Evangelio
Nadie puede servir a dos señores, porque odiará a uno y amará al otro, o se apegará a uno y despreciará al otro. No pueden servir a Dios y a las riquezas.
Por eso les digo: no se inquieten por su vida, qué comerán, ni por su cuerpo, con qué se vestirán. ¿No vale más la vida que el alimento, y el cuerpo más que el vestido?
Miren las aves del cielo: no siembran ni cosechan ni recogen en graneros, y, sin embargo, su Padre celestial las alimenta. ¿No valen ustedes mucho más que ellas?
¿Quién de ustedes, por mucho que se preocupe, puede añadir un solo codo a su estatura?
Y por el vestido, ¿por qué se inquietan?
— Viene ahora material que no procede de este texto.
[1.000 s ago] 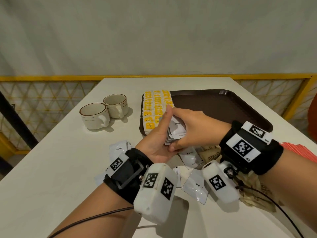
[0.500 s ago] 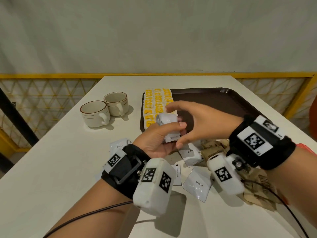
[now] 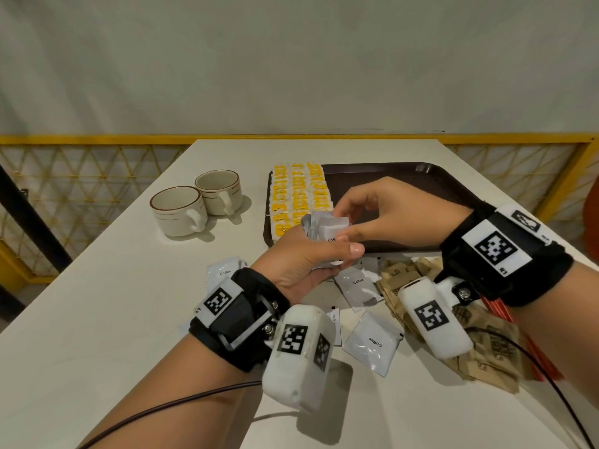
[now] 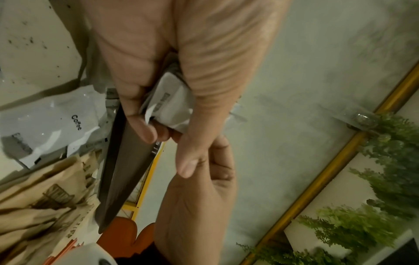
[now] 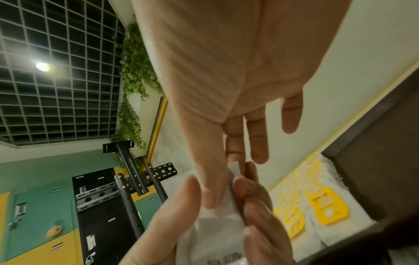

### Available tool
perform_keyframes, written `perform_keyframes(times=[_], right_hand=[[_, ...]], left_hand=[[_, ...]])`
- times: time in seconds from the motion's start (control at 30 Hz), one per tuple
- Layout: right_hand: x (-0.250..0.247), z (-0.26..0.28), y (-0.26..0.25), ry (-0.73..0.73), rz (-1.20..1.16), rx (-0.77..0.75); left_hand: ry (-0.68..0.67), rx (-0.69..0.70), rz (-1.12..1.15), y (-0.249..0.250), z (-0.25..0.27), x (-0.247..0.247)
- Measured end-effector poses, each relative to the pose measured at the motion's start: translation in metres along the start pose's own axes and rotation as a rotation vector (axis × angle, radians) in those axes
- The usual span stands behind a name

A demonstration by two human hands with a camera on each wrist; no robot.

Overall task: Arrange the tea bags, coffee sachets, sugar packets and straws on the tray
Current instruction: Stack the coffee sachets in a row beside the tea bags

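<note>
My left hand grips a stack of white coffee sachets just in front of the near left corner of the brown tray. My right hand pinches the top edge of the front sachet between thumb and forefinger, its other fingers spread. The right wrist view shows that pinch on the sachet. In the left wrist view the stack sits between thumb and fingers. Yellow tea bags lie in rows on the tray's left part. Loose coffee sachets, brown sugar packets and red straws lie on the table.
Two white cups stand left of the tray on the white table. The tray's right part is bare. A yellow railing runs behind the table. Cables trail from both wrist cameras across the near edge.
My right hand, which lay cupped over the stack a second ago, lifted off and now pinches the front sachet. My left hand has kept hold of the stack and raised it slightly.
</note>
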State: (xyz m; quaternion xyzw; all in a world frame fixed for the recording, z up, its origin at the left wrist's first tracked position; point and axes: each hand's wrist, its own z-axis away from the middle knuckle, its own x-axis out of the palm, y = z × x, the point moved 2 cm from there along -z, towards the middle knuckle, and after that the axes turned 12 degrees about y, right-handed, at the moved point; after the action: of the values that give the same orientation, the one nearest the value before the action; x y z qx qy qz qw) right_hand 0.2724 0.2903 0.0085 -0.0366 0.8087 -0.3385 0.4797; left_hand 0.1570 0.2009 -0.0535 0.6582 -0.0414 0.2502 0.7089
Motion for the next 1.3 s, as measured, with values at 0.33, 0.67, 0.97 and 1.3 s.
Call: perform_keyframes(times=[0.33, 0.67, 0.97, 1.3], right_hand=[[-0.008, -0.002, -0.002, 0.065, -0.559, 0.271], [-0.044, -0.076, 0.054, 0.346, -0.726, 0.542], [-0.015, -0.138, 0.124, 0.336, -0.421, 0.665], [-0.024, -0.168, 0.183, 0.332, -0.446, 0.648]], left_hand=[[0.102, -0.073, 0.185, 0.009, -0.013, -0.008], [0.244, 0.115, -0.325, 0.122, -0.08, -0.024], [0.316, 0.161, -1.048, 0.127, -0.205, -0.017], [0.142, 0.31, -1.338, 0.102, -0.271, -0.003]])
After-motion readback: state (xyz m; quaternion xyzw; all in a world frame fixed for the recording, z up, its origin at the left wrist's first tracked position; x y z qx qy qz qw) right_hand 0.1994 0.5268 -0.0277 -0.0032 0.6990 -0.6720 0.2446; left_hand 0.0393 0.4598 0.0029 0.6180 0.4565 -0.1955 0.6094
Observen los lirios del campo, cómo crecen: no trabajan ni hilan;
pero les digo que ni Salomón, en toda su gloria, se vistió como uno de ellos.
Pues si Dios viste así la hierba del campo, que hoy es y mañana se echa al horno, ¿no hará mucho más por ustedes, hombres de poca fe?
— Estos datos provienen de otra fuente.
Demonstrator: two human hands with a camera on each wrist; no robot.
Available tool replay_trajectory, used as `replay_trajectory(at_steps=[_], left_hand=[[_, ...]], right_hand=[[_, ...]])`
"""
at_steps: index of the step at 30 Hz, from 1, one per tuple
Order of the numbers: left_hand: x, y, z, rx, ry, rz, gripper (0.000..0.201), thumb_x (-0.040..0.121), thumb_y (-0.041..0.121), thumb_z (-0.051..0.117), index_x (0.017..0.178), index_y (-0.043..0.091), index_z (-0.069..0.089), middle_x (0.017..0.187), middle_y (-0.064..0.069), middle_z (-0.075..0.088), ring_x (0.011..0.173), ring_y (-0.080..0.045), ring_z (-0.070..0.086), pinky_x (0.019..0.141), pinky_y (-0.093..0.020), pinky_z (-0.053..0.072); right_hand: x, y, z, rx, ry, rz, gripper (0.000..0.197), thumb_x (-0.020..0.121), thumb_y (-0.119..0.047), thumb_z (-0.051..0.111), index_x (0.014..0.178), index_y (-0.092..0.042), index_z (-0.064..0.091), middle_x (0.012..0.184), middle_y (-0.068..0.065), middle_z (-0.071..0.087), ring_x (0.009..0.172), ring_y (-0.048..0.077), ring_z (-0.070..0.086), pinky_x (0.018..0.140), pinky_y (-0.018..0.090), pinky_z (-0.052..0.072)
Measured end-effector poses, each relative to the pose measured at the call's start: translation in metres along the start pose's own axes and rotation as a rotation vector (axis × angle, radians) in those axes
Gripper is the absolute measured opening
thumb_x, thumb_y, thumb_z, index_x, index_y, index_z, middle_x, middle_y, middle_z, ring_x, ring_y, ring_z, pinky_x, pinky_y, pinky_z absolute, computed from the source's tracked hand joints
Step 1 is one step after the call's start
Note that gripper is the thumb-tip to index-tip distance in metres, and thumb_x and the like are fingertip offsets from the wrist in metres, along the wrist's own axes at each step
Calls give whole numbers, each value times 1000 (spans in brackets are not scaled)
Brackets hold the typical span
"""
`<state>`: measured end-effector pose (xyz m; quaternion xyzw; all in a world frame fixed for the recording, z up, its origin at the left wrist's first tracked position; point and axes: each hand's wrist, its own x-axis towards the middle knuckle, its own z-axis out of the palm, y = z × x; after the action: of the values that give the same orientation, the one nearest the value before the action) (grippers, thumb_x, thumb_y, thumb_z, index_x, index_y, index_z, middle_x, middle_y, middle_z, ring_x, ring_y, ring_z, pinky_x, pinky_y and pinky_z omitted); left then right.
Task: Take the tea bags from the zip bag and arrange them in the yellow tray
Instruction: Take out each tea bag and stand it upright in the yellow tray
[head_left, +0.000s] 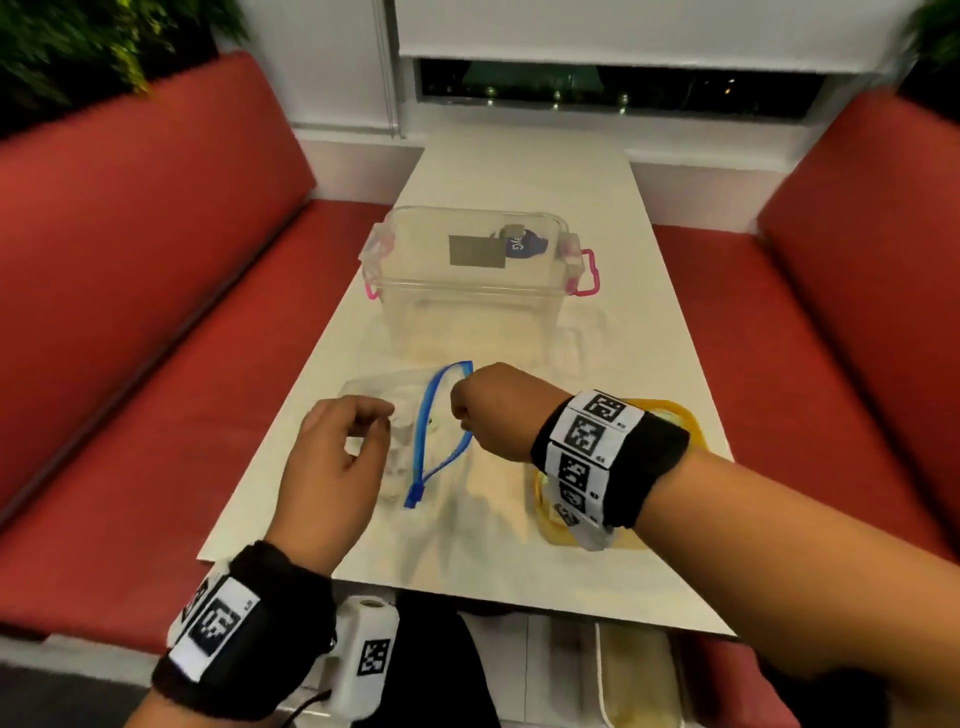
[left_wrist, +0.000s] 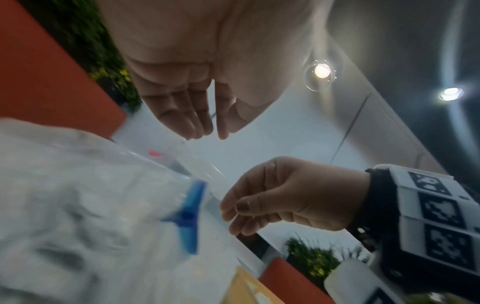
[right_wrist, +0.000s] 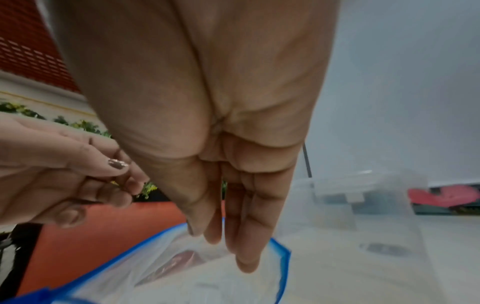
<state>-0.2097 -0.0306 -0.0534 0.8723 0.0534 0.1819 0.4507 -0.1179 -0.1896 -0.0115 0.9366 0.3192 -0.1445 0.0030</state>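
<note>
A clear zip bag (head_left: 402, 470) with a blue zip lies open-mouthed on the white table (head_left: 524, 176); it also fills the left wrist view (left_wrist: 78, 205). My left hand (head_left: 382, 422) pinches the bag's clear plastic left of the zip, thumb pressed on fingers (right_wrist: 122, 176). My right hand (head_left: 460, 415) hangs over the mouth, its straight fingers (right_wrist: 244, 246) pointing down between the two zip edges, and I see nothing held in them. A dark reddish tea bag (right_wrist: 179, 261) shows through the plastic. The yellow tray (head_left: 680, 415) sits at the right, mostly hidden under my right wrist.
A clear plastic box (head_left: 467, 291) with pink latches stands behind the bag at mid-table. Red benches (head_left: 130, 270) flank the table on both sides. A white device (head_left: 363, 654) hangs below the table's near edge.
</note>
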Motion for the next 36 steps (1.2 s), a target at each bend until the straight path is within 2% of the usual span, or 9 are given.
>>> replay_trajectory(at_steps=[2, 4, 7, 12, 16, 19, 23, 28, 36], left_hand=[[1, -25, -10, 106, 38, -56, 21, 94, 12, 55, 109, 25, 59, 104, 10, 50, 96, -6, 52, 81, -22, 43], [1, -50, -14, 260, 7, -176, 31, 91, 11, 56, 121, 18, 55, 106, 2, 48, 102, -21, 48, 97, -37, 35], [3, -79, -12, 215, -73, -412, 48, 90, 16, 60, 135, 15, 43, 130, -14, 49, 122, -32, 45, 105, -41, 33], [10, -98, 3, 68, -149, -506, 61, 89, 23, 64, 140, 18, 32, 134, -13, 48, 114, -27, 53, 93, -34, 43], [10, -105, 11, 12, -107, -469, 48, 95, 12, 50, 140, 16, 33, 128, -6, 54, 97, -20, 57, 79, -28, 42], [10, -111, 15, 10, -78, -442, 43, 96, 6, 45, 136, 18, 37, 121, 0, 58, 91, -19, 60, 74, -28, 42], [11, -114, 16, -2, -88, -450, 44, 96, 4, 45, 136, 19, 39, 113, 6, 55, 92, -18, 60, 74, -25, 41], [9, -118, 18, -1, -77, -447, 45, 95, 4, 44, 137, 20, 38, 112, 8, 55, 90, -17, 62, 68, -24, 43], [9, -121, 21, 25, -55, -443, 46, 95, 3, 41, 138, 18, 36, 113, 4, 55, 96, -23, 61, 76, -29, 43]], right_hand=[[19, -10, 9, -30, -113, -3, 16, 96, -6, 46, 93, -1, 62, 114, 14, 64, 105, 28, 60, 74, 31, 39], [35, -14, 22, -23, -164, 1, 25, 96, -9, 47, 117, -2, 58, 126, 12, 58, 117, 29, 55, 89, 35, 43], [47, -24, 30, -17, -170, -2, 39, 97, -16, 49, 134, -7, 48, 134, 9, 54, 122, 28, 52, 96, 35, 43], [61, -43, 29, -65, -267, -7, 39, 97, -34, 51, 124, -6, 57, 123, 9, 61, 110, 27, 58, 80, 31, 43], [63, -40, 26, -232, -416, 104, 39, 101, -27, 43, 137, -13, 39, 110, -4, 51, 88, 12, 45, 73, 23, 35], [80, -39, 31, -102, -217, 76, 40, 98, -21, 47, 135, -4, 46, 134, 15, 53, 118, 26, 53, 89, 33, 41], [111, -37, 55, -198, -296, 16, 60, 96, -41, 50, 148, -18, 30, 152, 4, 33, 138, 26, 35, 112, 40, 29], [116, -40, 59, -291, -418, 22, 69, 96, -40, 50, 152, -20, 15, 157, -2, 18, 145, 25, 20, 116, 39, 20], [94, -52, 43, -214, -354, -60, 61, 96, -40, 47, 147, -17, 23, 152, 4, 26, 140, 28, 29, 114, 38, 27]])
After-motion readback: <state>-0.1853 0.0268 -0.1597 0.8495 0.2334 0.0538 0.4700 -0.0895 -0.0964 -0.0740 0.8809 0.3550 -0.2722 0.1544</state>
Así que no se inquieten diciendo: “¿Qué vamos a comer?”, “¿qué vamos a beber?” o “¿con qué nos vamos a vestir?”.
Porque los gentiles buscan todas estas cosas; y bien sabe su Padre que necesitan de todo eso.
Busquen primero el Reino de Dios y su justicia, y todo eso se les dará por añadidura.
Así que no se inquieten por el mañana; el mañana se inquietará por sí mismo. A cada día le basta su propio mal.
Reflexión
Jesús nos confronta con la raíz de nuestras inquietudes: la dualidad entre confiar en Dios o en las riquezas. En una sociedad como la japonesa, donde el trabajo y la seguridad material a menudo se convierten en ídolos, este Evangelio resuena con fuerza. La advertencia de no servir a dos señores nos llama a examinar nuestras prioridades: ¿estamos realmente buscando el Reino de Dios, o dejamos que el afán por el mañana nos domine? La cultura japonesa valora la diligencia y la previsión, pero Jesús nos invita a una confianza radical, como los lirios del campo que no trabajan ni hilan. La paz que el Papa León vincula a la justicia es fruto de poner a Dios primero. Esta confianza no es pasividad, sino una entrega activa a la Providencia. En Japón, donde la incertidumbre laboral y los desastres naturales generan ansiedad, el reto es vivir el presente con la certeza de que el Padre viste y alimenta. Así, cada día nos ofrece la oportunidad de elegir: servir a Dios o a las riquezas. La acción concreta es dedicar los primeros momentos del día a la oración y a la lectura de la Palabra, antes de sumergirnos en las preocupaciones. Al buscar primero el Reino, descubrimos que todo lo demás se nos da por añadidura, y la paz que sobrepasa todo entendimiento habita en nuestros corazones.